DB2 now supports two query languages: SQL and XQuery. A single application can include individual queries written in either or both languages. XQuery doesn't provide a means to resolve parameter markers. As a practical matter, this means that any XQueries in a Java application that require more than hardcoded query predicates must be wrapped in a SQL statement using a SQL/XML function such as XMLQuery(), XMLExists(), or XMLTable(). The sample application in this article uses both XMLQuery() and XMLExists() to illustrate a common programming task: retrieving portions of XML documents.
The example shown in Listing 4 returns the names and primary email addresses of "Gold" customers who live in ZIP code 95125. Customer name and status information (for example, "Gold" or "Silver") are stored in SQL VARCHAR columns, while email addresses and ZIP codes are contained in XML documents stored in the contactinfo column.

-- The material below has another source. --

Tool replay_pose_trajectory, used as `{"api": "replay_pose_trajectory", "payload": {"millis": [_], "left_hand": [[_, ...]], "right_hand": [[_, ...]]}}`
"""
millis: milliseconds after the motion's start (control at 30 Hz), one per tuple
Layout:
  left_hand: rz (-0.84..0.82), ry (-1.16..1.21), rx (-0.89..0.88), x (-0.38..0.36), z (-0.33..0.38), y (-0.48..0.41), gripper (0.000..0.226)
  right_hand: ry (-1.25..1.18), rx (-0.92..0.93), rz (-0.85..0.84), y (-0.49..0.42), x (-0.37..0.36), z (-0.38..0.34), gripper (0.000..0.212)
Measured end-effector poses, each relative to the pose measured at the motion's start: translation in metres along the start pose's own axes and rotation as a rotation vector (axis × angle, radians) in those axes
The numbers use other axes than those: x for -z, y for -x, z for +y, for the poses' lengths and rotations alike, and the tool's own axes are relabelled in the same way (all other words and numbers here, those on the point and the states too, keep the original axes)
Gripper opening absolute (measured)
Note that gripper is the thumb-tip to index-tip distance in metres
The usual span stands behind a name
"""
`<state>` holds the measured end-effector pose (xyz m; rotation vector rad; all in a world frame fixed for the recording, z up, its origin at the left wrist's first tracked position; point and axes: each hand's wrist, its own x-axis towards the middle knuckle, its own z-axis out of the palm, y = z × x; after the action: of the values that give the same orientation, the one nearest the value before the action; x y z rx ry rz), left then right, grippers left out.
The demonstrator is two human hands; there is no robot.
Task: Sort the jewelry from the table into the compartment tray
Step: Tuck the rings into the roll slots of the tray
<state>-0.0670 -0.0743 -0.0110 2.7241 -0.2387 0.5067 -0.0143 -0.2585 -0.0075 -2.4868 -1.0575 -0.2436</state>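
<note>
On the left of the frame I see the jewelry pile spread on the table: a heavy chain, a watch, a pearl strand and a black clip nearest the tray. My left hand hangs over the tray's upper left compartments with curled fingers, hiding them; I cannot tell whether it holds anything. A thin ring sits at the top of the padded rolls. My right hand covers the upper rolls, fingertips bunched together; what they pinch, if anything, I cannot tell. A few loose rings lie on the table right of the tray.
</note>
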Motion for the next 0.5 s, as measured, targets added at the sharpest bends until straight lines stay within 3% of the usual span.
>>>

As such, this example projects and restricts both traditional SQL and XML data.
Listing 4: Method to query DB2 XML data.
public static void queryXMLExample() {
// for simplicity, I've defined variables with input data
String status = "Gold";
String zipCode = "95125";
try{
Connection conn = Conn.getConn();
// get names and primary email addresses
// of customers with a certain status who live in a
// certain ZIP code
String query = "SELECT name, xmlquery('$c/Client/email[1]' " +
" passing contactinfo as \"c\") " +
" from clients where status = ?" +
" and xmlexists('$x/Client/Address[zip=$zip]' " +
" passing contactinfo as \"x\", " +
" cast(? as char(5)) as \"zip\" )";
PreparedStatement selectStmt = conn.prepareStatement(query);
selectStmt.setString(1, status);
selectStmt.setString(2, zipCode);
ResultSet rs = selectStmt.executeQuery();
// iterate over all items in the sequence.
while(rs.next() ) {
System.out.println("Name: " + rs.getString(1) +
" Email: " + rs.getString(2));
}
// release resources
. . .
}
catch (Exception e) { . . . }
}
The query statement defined in the query variable warrants a closer look, particularly for those new to SQL/XML and XQuery. Although a thorough discussion of these languages is beyond the scope of this article, we'll step through each line of this query so you can understand its logic.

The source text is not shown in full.